Work task »
Would you reproduce the whole listing exactly, minus its images?
........
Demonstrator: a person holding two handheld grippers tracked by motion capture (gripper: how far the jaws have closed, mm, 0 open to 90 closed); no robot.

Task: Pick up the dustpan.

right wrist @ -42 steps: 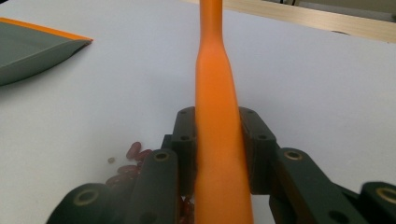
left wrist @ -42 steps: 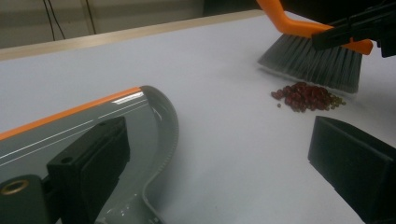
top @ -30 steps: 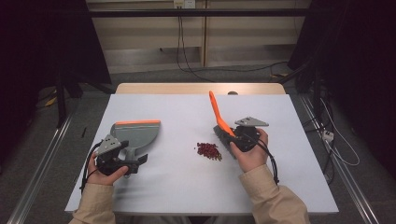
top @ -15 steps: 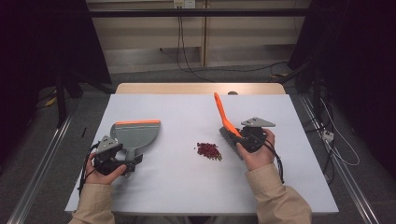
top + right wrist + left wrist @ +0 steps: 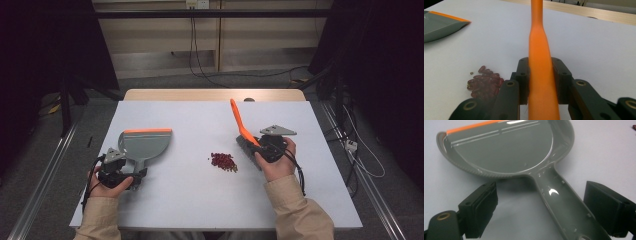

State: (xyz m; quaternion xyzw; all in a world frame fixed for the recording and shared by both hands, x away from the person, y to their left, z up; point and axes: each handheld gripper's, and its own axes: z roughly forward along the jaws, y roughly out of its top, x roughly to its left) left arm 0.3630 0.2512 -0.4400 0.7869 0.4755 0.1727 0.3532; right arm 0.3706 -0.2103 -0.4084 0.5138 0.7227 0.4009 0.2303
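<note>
A grey dustpan [image 5: 145,145] with an orange lip lies flat on the white table [image 5: 200,200], at the left. My left gripper [image 5: 132,172] is at its handle. In the left gripper view the handle [image 5: 564,205] lies between the jaws of the left gripper [image 5: 541,195]. They have just been closing, with a gap still at the left pad. My right gripper [image 5: 260,147] is shut on an orange brush handle [image 5: 239,122] that slants up and away. It rises between the pads of the right gripper [image 5: 541,72]. A small heap of red beans [image 5: 223,161] lies between the hands.
The beans [image 5: 485,81] sit just left of the right gripper's jaws, and the dustpan [image 5: 439,25] is at the far left. Past the table's wooden far edge [image 5: 215,95] are cables and dark stands on the floor.
My right gripper and the brush have edged slightly to the right, away from the beans. The left hand has stayed at the dustpan handle.
</note>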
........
Answer to the exercise »
Demonstrator: a person holding two handheld grippers tracked by motion capture (gripper: how far the jaws have closed, mm, 0 open to 90 closed); no robot.

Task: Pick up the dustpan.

right wrist @ -42 steps: 
left wrist @ -42 steps: 
top @ -30 steps: 
top @ -15 steps: 
top + right wrist + left wrist @ +0 steps: 

State: (xyz m; quaternion xyzw; all in a world frame fixed for the recording and shared by both hands, x away from the person, y to their left, z up; point and axes: each handheld gripper's, and its own axes: z roughly forward along the jaws, y roughly out of its top, x roughly to its left) left arm 0.3630 0.2512 -0.4400 0.7869 0.4755 0.1727 0.3532; right arm 0.3706 -0.2103 -0.4084 0.5138 0.7227 0.4009 0.2303
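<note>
A grey dustpan [image 5: 145,145] with an orange lip lies flat on the white table [image 5: 200,200], at the left. My left gripper [image 5: 132,172] is at its handle. In the left gripper view the handle [image 5: 564,205] lies between the jaws of the left gripper [image 5: 541,195]. They have just been closing, with a gap still at the left pad. My right gripper [image 5: 260,147] is shut on an orange brush handle [image 5: 239,122] that slants up and away. It rises between the pads of the right gripper [image 5: 541,72]. A small heap of red beans [image 5: 223,161] lies between the hands.
The beans [image 5: 485,81] sit just left of the right gripper's jaws, and the dustpan [image 5: 439,25] is at the far left. Past the table's wooden far edge [image 5: 215,95] are cables and dark stands on the floor.
My right gripper and the brush have edged slightly to the right, away from the beans. The left hand has stayed at the dustpan handle.
</note>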

There is no more output for this exercise.